### Your task
Please say how many lines in the material include the string "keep", and nothing else.

*** Opening Data ***

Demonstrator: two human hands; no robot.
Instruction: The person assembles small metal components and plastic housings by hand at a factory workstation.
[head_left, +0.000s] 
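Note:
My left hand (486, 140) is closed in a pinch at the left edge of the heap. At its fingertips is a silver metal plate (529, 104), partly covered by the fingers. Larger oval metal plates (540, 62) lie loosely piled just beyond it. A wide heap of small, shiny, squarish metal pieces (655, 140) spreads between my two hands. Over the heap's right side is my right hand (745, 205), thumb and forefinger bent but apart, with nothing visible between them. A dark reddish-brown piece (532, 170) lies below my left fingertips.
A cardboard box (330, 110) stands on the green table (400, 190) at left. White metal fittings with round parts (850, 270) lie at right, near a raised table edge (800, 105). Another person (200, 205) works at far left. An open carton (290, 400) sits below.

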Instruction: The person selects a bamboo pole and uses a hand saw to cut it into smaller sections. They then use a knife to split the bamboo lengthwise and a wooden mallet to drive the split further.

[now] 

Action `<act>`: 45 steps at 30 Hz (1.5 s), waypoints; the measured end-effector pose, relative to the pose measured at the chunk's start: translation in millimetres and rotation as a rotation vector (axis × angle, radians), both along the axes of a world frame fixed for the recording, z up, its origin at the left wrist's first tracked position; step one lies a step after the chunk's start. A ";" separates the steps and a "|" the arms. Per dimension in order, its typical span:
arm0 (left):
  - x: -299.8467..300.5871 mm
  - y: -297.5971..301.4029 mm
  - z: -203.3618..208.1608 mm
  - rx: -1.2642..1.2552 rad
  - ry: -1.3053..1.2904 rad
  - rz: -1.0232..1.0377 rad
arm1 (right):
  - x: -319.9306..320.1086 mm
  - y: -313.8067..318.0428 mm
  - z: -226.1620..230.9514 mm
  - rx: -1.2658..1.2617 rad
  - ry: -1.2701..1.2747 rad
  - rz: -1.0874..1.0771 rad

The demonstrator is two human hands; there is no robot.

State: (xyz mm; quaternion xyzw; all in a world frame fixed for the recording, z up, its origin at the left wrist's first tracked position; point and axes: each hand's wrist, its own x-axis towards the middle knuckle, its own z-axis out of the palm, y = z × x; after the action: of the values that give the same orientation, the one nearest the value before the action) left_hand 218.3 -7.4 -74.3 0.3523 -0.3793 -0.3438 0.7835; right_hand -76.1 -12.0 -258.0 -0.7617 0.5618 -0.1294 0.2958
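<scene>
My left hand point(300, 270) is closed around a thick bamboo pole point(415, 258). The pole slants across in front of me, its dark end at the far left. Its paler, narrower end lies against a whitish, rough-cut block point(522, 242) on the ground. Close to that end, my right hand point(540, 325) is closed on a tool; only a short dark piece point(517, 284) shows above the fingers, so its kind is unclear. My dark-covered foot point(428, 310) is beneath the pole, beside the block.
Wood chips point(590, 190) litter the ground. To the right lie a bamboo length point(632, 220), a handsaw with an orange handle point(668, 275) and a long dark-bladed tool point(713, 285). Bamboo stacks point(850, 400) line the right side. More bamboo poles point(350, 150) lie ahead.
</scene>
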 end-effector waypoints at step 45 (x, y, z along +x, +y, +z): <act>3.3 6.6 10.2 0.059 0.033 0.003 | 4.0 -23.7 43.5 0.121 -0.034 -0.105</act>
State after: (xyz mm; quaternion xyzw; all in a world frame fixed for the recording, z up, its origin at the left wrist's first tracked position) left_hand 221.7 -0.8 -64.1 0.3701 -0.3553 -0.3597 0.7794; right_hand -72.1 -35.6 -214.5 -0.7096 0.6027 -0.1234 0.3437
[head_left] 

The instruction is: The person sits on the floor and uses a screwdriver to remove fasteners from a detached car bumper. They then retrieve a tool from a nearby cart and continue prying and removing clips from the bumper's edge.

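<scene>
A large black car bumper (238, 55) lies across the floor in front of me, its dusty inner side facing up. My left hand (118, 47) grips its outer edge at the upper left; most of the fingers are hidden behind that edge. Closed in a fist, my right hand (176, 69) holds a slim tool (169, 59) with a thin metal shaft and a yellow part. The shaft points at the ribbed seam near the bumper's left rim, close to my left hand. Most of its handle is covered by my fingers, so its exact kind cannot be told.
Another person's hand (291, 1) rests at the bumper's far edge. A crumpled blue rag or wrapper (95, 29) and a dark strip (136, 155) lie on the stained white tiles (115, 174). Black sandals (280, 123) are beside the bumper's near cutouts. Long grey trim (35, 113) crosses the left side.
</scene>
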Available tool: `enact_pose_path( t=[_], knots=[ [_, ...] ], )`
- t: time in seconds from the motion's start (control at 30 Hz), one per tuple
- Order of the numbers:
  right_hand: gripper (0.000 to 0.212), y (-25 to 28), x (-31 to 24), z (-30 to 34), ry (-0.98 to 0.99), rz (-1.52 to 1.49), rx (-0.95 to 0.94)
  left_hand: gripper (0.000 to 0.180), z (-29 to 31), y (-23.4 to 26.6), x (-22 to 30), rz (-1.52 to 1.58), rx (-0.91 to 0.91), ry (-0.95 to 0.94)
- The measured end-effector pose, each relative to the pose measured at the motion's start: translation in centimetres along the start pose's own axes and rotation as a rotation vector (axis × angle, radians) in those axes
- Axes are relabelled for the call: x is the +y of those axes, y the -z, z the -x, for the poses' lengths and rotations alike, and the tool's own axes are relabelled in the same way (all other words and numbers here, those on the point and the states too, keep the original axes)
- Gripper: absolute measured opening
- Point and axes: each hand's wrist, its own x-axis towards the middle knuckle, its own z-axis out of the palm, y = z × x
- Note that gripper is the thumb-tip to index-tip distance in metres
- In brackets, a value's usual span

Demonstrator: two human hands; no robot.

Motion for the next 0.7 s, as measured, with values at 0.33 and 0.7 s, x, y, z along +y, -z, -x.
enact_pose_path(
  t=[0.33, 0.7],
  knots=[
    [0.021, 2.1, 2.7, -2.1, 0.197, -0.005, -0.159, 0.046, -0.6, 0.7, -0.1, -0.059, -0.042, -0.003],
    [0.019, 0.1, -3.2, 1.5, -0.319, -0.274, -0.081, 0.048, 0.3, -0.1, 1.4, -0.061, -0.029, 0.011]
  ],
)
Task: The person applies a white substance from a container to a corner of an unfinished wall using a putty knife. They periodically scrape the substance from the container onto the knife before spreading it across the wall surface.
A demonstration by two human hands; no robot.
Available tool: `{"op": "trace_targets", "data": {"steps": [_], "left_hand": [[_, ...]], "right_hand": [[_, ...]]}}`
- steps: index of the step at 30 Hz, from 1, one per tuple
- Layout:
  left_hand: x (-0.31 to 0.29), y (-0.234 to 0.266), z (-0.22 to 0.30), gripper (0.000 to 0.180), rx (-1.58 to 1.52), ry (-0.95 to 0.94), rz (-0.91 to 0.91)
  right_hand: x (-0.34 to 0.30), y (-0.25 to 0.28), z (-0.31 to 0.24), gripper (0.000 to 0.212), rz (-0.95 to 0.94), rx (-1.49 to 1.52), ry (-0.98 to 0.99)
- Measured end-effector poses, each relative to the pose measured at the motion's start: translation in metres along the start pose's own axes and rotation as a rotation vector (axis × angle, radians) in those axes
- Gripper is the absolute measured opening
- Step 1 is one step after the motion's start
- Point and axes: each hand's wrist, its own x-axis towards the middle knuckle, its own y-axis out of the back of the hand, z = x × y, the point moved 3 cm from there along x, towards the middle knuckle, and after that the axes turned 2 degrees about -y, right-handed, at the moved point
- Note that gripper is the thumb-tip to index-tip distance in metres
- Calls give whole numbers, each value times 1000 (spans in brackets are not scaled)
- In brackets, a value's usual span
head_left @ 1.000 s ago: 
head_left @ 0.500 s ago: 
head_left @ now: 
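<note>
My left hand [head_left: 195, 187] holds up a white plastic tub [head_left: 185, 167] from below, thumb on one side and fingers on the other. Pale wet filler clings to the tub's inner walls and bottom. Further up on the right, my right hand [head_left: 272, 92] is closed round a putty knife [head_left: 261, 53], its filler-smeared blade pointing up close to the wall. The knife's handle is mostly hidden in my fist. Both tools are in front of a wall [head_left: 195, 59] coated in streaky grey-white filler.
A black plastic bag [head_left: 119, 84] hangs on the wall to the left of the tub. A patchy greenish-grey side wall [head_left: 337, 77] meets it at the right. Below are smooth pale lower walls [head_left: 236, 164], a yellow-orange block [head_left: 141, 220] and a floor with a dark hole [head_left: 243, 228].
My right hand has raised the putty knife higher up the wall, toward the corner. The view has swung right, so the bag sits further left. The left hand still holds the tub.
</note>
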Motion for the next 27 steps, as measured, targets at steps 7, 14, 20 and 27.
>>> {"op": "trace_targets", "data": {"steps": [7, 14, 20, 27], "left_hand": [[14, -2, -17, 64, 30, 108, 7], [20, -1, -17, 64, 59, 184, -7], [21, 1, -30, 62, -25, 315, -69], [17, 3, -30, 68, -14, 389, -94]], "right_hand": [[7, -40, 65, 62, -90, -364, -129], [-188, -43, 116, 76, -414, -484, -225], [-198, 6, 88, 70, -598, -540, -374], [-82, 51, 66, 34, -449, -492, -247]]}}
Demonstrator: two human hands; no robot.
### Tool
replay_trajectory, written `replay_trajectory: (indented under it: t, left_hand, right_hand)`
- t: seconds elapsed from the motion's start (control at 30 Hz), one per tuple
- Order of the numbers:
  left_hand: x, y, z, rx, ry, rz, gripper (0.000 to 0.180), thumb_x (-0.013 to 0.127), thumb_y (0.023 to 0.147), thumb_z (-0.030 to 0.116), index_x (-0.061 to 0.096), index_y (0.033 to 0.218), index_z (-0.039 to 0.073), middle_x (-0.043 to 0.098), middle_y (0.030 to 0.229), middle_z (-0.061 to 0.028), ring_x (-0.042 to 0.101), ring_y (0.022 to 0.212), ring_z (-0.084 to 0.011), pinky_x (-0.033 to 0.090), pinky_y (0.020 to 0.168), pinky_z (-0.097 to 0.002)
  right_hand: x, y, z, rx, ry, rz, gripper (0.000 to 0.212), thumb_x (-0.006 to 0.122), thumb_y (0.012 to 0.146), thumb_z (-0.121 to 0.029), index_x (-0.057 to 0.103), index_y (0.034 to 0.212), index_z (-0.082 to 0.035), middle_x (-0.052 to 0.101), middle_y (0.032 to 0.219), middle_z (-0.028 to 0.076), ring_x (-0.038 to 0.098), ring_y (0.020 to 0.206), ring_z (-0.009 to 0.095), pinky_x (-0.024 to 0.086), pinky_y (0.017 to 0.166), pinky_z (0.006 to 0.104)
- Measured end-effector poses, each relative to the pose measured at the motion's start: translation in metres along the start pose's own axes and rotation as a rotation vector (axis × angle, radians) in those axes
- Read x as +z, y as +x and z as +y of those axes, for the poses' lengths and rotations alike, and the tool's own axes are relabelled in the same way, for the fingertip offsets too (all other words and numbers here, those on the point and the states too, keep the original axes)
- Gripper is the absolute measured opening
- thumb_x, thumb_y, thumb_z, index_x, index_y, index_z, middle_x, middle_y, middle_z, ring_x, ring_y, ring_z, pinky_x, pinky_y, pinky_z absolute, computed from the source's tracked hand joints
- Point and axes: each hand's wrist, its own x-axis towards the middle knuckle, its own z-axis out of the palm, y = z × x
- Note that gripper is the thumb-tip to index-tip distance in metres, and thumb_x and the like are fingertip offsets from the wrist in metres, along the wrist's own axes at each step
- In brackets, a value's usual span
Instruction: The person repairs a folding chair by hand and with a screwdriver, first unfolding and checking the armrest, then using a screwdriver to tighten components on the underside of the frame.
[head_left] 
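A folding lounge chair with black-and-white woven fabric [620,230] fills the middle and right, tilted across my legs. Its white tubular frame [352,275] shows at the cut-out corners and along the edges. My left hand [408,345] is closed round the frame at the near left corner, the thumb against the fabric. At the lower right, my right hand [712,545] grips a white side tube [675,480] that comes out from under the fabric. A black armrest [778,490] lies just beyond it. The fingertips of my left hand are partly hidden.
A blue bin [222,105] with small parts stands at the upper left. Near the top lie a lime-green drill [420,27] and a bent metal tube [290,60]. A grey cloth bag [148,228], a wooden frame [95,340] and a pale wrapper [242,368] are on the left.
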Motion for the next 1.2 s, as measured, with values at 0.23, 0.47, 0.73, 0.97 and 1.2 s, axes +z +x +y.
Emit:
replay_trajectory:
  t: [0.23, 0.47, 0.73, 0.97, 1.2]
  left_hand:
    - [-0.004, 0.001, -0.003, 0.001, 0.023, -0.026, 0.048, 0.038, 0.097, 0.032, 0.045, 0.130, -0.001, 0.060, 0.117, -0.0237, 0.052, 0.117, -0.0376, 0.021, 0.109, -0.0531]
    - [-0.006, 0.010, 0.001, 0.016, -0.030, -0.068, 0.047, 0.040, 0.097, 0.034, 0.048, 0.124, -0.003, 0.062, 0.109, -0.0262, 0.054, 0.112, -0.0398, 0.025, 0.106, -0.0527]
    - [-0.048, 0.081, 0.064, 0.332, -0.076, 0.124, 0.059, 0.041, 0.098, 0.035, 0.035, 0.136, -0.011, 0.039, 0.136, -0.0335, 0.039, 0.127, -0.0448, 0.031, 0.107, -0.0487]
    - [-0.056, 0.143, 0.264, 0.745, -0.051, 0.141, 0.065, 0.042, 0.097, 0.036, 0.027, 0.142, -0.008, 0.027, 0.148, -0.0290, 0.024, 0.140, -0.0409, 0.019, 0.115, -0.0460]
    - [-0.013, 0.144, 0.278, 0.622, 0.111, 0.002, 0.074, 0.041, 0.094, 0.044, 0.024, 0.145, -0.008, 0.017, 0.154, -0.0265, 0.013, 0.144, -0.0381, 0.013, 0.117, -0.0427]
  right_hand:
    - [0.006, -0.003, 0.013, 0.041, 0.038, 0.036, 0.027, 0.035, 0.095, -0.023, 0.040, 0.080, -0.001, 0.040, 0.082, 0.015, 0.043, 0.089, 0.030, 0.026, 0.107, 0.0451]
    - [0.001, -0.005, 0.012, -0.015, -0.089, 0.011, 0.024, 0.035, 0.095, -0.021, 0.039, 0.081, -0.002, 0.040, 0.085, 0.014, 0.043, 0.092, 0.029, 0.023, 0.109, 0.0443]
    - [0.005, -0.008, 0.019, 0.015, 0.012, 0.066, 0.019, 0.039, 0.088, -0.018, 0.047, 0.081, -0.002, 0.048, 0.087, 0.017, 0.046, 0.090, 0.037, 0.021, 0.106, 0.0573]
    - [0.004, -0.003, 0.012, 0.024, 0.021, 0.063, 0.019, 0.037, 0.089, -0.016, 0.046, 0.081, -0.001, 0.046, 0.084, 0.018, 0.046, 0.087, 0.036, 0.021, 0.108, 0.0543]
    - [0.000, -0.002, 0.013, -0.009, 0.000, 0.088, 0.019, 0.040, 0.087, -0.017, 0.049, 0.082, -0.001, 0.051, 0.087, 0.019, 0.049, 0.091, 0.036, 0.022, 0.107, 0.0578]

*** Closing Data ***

### Answer to this problem
2